▸ **PROBLEM TO WORK ON**:
Using the entries that follow, write out the line containing "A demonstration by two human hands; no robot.", the line containing "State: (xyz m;", and every line between them, exactly and nothing else.

▸ **RECORDED INFORMATION**:
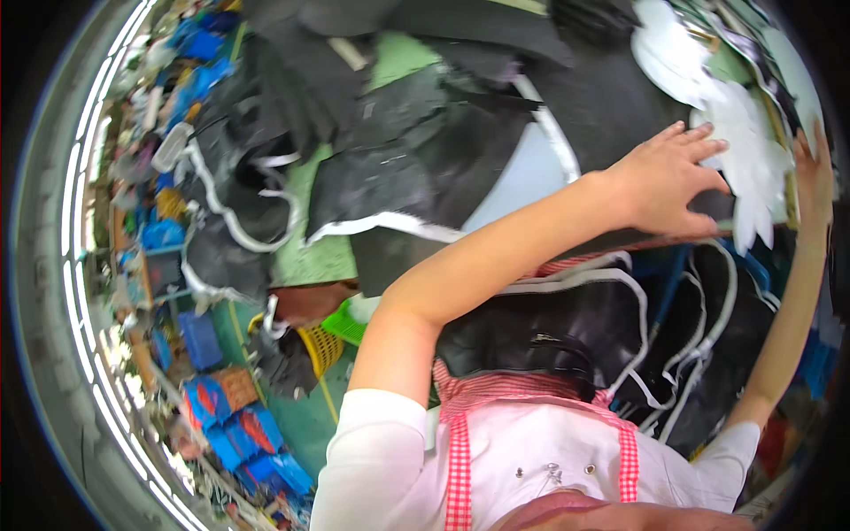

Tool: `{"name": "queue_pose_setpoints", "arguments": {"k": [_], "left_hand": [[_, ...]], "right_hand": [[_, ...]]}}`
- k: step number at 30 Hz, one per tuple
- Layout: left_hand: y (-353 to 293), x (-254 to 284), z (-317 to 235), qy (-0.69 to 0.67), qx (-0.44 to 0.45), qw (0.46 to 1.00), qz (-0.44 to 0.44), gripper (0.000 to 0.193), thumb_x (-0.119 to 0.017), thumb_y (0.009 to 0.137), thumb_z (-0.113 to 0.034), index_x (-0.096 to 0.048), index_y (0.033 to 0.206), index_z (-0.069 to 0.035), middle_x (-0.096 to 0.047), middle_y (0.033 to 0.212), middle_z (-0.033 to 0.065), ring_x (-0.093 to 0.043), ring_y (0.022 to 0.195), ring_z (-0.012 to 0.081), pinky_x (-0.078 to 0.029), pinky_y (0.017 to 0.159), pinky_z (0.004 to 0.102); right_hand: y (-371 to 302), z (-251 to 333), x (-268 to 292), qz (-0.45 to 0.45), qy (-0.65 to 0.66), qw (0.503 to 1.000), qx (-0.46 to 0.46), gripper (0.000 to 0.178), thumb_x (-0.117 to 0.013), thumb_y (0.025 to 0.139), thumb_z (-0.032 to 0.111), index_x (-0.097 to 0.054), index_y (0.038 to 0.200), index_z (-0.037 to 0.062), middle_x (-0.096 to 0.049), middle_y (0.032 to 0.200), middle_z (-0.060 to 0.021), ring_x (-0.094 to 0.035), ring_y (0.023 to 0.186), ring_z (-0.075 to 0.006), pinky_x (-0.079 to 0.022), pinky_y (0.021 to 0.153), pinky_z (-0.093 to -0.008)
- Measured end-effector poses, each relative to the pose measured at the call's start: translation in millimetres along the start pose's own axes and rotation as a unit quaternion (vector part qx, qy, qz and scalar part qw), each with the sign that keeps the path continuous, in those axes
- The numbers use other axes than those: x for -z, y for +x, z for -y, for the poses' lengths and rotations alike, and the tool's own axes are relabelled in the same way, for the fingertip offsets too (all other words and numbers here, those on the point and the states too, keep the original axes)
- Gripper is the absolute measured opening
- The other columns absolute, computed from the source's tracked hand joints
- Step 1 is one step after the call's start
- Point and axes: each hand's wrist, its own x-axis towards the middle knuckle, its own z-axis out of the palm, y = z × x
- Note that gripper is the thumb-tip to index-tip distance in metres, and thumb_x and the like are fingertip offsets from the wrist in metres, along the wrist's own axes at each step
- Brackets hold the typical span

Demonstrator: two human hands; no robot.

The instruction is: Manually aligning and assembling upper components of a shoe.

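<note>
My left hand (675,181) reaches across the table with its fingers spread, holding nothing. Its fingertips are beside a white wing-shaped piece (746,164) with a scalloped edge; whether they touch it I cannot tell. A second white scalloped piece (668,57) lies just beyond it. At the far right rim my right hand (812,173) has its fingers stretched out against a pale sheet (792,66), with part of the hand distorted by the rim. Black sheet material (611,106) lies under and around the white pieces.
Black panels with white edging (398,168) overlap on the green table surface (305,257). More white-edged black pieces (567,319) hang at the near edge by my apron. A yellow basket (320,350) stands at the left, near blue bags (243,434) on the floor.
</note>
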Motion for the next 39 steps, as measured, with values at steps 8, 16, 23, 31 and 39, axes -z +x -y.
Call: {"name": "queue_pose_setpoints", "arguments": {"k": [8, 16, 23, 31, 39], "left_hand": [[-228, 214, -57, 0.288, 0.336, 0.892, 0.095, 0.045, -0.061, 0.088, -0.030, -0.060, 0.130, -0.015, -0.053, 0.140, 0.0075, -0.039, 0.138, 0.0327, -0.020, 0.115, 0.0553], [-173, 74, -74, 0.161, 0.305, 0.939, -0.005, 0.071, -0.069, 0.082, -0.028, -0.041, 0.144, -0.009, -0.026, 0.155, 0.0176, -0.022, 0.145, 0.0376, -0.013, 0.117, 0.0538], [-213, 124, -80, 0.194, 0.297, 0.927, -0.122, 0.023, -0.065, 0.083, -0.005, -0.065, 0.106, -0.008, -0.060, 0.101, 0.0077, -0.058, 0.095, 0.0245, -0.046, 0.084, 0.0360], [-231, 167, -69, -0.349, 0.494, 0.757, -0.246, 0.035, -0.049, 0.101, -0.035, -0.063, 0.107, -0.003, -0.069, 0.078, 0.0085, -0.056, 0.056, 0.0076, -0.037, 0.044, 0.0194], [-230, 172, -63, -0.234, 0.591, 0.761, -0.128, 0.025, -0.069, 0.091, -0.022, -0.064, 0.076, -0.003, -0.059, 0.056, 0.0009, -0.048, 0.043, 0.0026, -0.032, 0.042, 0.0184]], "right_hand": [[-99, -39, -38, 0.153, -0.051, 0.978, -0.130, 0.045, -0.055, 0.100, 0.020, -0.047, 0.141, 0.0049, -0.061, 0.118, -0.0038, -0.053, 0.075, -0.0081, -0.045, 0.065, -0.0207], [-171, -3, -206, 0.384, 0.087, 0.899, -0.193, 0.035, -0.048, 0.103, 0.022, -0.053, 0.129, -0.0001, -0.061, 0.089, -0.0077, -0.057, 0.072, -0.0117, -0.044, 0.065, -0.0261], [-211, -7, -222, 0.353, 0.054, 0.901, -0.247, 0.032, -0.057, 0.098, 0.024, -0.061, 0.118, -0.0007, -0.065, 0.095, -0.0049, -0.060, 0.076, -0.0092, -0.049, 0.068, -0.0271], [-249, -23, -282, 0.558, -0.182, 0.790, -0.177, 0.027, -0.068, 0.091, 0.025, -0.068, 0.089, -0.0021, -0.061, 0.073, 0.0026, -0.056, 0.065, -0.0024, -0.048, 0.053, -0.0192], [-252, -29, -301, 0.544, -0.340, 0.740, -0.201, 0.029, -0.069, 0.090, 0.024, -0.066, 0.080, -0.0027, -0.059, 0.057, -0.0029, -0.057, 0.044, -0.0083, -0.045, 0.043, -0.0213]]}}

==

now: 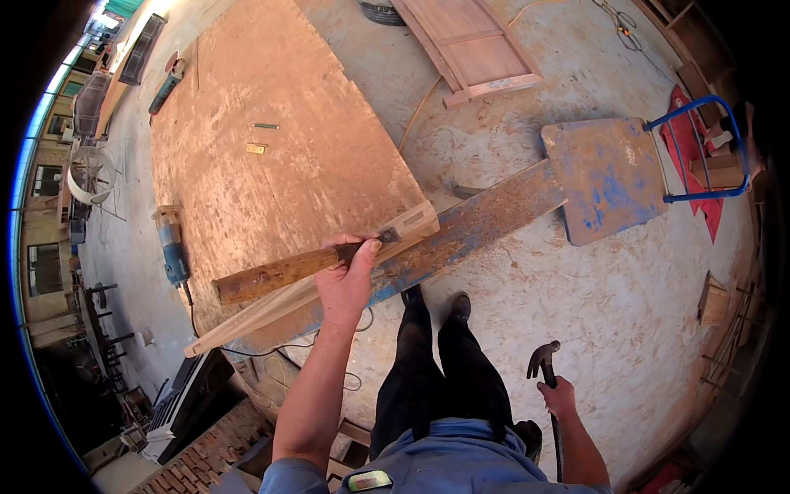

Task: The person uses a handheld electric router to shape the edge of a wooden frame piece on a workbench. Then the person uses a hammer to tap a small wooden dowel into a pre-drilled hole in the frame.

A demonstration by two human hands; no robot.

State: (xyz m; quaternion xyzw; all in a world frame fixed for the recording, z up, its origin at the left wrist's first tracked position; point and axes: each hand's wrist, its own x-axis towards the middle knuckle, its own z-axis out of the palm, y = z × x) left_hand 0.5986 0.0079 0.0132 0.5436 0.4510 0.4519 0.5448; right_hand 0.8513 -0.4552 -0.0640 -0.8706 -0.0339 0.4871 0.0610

▸ **ANSWER BELOW**:
A demonstration by two human hands; no robot.

State: (xyz m; quaternion xyzw; all in a world frame fixed for the recording, z up, its origin at the left wrist's first tracked position; point and axes: each hand's wrist, its own x-axis towards the middle knuckle, its own z-axis out of the palm, y = z × x) left_hand 0.5986 0.0079 0.0132 0.5436 0.4510 0.4519 0.5448; right_hand 0.8513 -0.4552 -0.0640 -0.8706 -0.0339 0.4871 0.0610

Nothing else is required for this exercise.